TASK OBJECTIVE –
Please give back only the lines below from the one containing "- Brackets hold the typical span" to the one containing "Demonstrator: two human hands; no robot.", each repeated word for word, both ends included.

■ ■ ■ ■ ■ ■ ■

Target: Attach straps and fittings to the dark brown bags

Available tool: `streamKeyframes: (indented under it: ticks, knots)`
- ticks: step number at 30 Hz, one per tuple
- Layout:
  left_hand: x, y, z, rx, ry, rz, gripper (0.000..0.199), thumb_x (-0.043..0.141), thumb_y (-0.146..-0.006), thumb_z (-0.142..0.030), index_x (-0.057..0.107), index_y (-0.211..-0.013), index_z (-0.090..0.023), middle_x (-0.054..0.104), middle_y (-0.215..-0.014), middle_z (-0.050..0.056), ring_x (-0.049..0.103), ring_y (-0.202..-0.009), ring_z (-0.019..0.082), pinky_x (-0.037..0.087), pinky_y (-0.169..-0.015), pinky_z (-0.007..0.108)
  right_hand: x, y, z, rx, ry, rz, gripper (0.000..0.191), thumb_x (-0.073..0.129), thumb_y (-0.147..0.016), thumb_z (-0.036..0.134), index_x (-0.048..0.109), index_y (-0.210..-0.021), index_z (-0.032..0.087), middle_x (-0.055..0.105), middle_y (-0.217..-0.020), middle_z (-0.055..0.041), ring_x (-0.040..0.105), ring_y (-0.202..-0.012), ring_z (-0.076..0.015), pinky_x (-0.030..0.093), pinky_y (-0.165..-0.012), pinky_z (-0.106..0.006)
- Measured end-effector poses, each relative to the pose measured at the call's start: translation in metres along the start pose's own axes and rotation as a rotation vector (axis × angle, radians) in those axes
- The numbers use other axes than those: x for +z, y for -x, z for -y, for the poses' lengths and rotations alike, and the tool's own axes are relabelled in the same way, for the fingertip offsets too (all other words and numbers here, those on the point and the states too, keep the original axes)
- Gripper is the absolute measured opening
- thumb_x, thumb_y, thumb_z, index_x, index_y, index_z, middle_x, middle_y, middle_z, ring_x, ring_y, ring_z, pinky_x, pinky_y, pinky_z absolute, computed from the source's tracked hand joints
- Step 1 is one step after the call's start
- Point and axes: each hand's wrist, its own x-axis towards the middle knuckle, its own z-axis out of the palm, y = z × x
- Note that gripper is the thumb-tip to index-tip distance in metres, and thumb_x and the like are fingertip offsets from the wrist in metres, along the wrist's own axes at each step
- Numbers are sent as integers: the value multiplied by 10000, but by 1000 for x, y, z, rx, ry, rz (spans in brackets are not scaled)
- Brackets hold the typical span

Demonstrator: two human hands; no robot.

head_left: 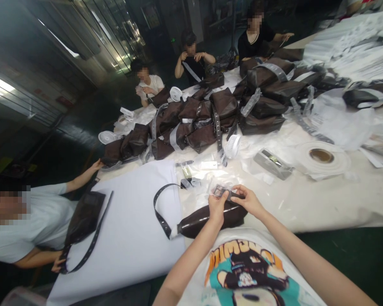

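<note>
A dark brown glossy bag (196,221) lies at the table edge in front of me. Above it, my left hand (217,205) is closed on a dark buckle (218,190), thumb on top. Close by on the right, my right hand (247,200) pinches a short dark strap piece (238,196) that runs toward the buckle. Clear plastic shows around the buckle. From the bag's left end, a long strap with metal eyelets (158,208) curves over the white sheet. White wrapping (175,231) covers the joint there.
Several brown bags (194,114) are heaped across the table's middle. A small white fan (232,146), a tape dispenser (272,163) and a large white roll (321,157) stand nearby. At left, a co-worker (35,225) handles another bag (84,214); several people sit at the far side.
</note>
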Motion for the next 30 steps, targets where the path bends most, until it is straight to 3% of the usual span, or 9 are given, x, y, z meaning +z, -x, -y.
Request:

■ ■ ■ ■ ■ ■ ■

SOLUTION BELOW –
- Brackets hold the typical span

Demonstrator: two human hands; no robot.

This output is complete.